Stored items from a collection
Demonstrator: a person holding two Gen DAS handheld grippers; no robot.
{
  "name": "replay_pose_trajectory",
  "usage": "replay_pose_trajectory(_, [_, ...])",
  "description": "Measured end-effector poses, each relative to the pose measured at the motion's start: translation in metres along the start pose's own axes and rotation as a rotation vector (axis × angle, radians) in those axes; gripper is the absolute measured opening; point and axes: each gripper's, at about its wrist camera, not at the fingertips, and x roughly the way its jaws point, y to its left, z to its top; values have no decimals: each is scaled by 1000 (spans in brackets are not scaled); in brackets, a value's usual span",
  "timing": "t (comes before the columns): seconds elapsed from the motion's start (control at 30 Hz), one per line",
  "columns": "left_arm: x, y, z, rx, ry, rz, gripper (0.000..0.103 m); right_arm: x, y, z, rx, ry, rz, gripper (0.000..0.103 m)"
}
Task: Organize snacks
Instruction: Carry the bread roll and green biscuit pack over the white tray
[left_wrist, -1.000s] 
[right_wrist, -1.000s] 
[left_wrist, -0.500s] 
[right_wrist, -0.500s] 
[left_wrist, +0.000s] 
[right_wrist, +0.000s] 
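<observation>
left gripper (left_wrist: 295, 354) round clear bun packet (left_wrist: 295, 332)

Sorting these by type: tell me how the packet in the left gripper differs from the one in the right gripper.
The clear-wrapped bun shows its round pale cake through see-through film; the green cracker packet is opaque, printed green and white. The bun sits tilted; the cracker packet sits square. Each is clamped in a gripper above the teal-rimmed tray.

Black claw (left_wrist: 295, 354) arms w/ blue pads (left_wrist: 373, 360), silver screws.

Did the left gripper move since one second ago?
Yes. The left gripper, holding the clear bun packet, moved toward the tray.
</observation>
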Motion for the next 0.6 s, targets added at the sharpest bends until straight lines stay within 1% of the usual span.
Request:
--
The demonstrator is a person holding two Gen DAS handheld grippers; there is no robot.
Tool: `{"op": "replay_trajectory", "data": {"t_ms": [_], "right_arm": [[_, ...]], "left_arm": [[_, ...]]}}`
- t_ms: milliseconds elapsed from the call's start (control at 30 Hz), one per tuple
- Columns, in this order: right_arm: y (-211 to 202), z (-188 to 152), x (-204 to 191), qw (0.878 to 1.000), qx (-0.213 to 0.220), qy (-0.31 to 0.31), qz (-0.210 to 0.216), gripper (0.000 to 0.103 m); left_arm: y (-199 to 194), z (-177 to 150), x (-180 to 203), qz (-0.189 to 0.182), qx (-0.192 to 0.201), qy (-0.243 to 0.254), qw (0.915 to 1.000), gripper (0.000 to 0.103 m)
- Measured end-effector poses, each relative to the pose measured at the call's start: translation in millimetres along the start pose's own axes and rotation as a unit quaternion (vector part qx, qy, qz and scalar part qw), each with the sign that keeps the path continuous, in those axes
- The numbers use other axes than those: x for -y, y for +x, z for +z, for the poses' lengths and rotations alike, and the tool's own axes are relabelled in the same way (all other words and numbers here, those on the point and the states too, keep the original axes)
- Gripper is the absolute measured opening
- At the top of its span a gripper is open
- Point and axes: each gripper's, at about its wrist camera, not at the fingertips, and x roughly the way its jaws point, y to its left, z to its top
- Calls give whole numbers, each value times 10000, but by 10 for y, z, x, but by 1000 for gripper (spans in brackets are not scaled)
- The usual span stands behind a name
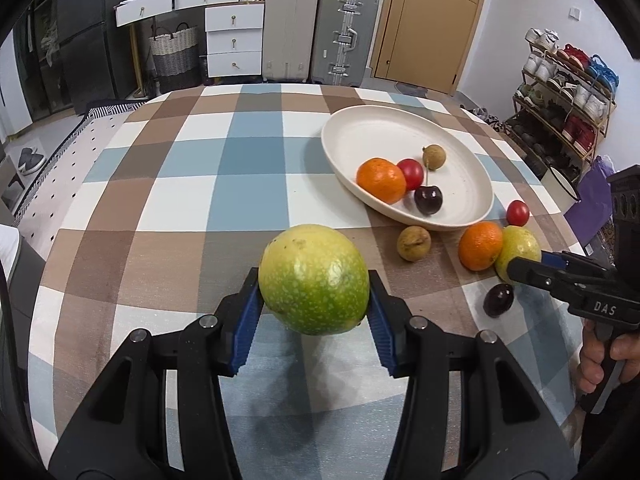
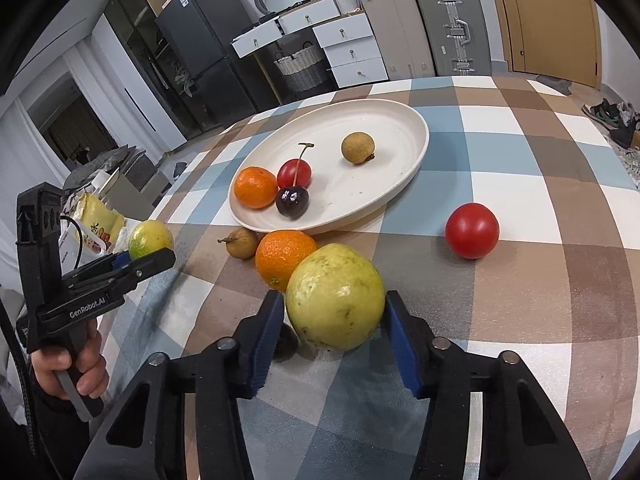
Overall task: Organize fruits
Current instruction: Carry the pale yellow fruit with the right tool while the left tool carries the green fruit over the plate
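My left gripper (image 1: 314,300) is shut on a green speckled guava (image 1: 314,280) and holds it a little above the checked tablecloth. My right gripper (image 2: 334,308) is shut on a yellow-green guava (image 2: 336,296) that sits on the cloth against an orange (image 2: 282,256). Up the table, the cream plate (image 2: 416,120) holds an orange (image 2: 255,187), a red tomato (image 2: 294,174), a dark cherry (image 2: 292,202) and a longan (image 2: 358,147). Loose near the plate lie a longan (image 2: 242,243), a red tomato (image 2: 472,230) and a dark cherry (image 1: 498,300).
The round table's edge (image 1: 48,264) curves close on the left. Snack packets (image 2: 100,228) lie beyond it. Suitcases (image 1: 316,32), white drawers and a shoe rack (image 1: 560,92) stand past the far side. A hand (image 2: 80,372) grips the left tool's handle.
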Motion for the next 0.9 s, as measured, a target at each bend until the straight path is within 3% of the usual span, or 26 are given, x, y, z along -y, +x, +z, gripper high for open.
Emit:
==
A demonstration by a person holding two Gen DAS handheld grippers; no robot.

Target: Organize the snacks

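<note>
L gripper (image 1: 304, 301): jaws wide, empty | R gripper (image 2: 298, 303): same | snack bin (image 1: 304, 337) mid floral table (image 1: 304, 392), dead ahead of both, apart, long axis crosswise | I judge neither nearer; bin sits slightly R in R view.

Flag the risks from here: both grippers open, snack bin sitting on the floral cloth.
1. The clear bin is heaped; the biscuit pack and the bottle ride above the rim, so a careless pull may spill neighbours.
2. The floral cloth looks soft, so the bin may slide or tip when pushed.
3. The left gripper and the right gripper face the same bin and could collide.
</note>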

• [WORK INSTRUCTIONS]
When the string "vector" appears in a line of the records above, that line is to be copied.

• [EXPECTED ANSWER]
  "description": "Measured end-effector poses, each relative to the pose measured at the motion's start: translation in metres along the start pose's own axes and rotation as a rotation vector (axis × angle, radians) in those axes; gripper is the absolute measured opening; point and axes: each gripper's, at about its wrist camera, not at the fingertips, and x roughly the way its jaws point, y to its left, z to its top; values have no decimals: each is scaled by 1000 (spans in brackets are not scaled); in brackets, a value's usual span",
- Measured end-effector poses, each relative to the pose measured at the call's start: translation in millimetres along the start pose's own axes and rotation as a unit quaternion (vector part qx, qy, qz and scalar part qw), each with the sign that keeps the path continuous, in those axes

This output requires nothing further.